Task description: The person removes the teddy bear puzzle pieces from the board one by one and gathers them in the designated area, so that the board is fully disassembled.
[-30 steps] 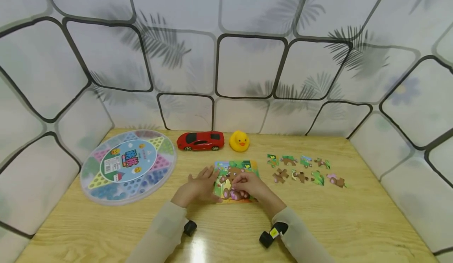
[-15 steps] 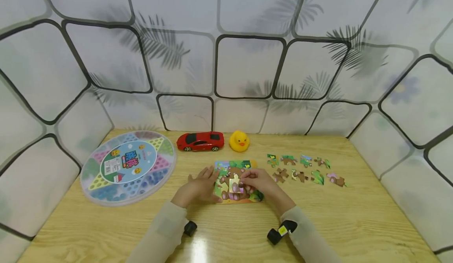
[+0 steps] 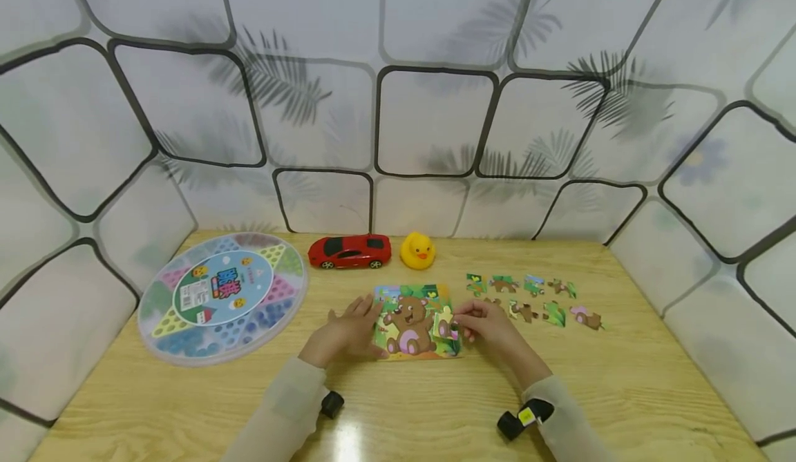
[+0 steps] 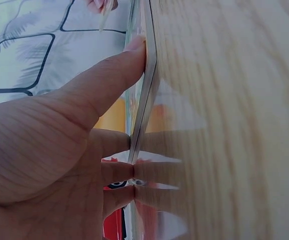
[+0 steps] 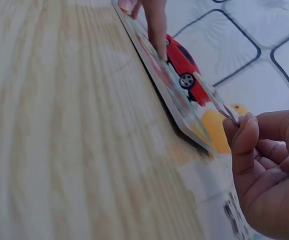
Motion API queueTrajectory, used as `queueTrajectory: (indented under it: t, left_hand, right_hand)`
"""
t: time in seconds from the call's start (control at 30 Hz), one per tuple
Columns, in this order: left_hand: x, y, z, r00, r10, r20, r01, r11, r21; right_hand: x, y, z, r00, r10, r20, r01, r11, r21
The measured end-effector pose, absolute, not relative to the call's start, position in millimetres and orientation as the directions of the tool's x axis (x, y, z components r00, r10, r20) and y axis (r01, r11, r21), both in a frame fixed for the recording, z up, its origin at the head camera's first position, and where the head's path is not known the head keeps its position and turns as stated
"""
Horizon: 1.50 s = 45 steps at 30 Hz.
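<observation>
A puzzle board with a brown bear picture lies flat on the wooden table in the head view. My left hand rests at its left side; in the left wrist view the thumb touches the board's edge and the extended fingers reach along it. My right hand pinches a puzzle piece between thumb and index finger above the board's right side. From the right wrist, the piece is tilted and raised off the board. The other right fingers are curled in.
Loose puzzle pieces lie in two rows to the right of the board, one partly behind my right hand. A red toy car and a yellow rubber duck stand behind. A round Chinese checkers set lies at left. Patterned walls enclose the table.
My right hand has moved right with the pinched piece, from over the bear's middle to the board's right side, uncovering the bear. The left hand has stayed in place.
</observation>
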<state>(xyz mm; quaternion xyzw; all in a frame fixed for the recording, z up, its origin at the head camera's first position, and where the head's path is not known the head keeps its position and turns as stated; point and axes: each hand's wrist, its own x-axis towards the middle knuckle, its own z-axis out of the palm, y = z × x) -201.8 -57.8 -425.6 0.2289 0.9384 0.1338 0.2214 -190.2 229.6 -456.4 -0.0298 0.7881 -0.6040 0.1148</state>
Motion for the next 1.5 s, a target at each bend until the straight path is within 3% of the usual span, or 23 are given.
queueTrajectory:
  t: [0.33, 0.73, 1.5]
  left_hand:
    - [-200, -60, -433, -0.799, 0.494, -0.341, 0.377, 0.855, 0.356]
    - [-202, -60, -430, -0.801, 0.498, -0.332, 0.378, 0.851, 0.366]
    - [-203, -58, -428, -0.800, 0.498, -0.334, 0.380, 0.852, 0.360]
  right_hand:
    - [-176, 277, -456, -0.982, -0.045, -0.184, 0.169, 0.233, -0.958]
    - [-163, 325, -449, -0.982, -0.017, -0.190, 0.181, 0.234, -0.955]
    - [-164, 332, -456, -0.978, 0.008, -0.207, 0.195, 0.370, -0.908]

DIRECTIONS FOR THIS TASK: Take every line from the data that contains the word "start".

ANSWER SECTION:
t: time in seconds from the call's start (control at 30 Hz), one per tuple
The measured end-effector pose, absolute, not relative to the call's start, position in millimetres and orientation as the directions of the tool's x axis (x, y, z components r00, r10, r20) and y axis (r01, r11, r21), both in a frame fixed for the recording, z up, its origin at the head camera's first position, and where the head's path is not known the head keeps its position and turns as stated

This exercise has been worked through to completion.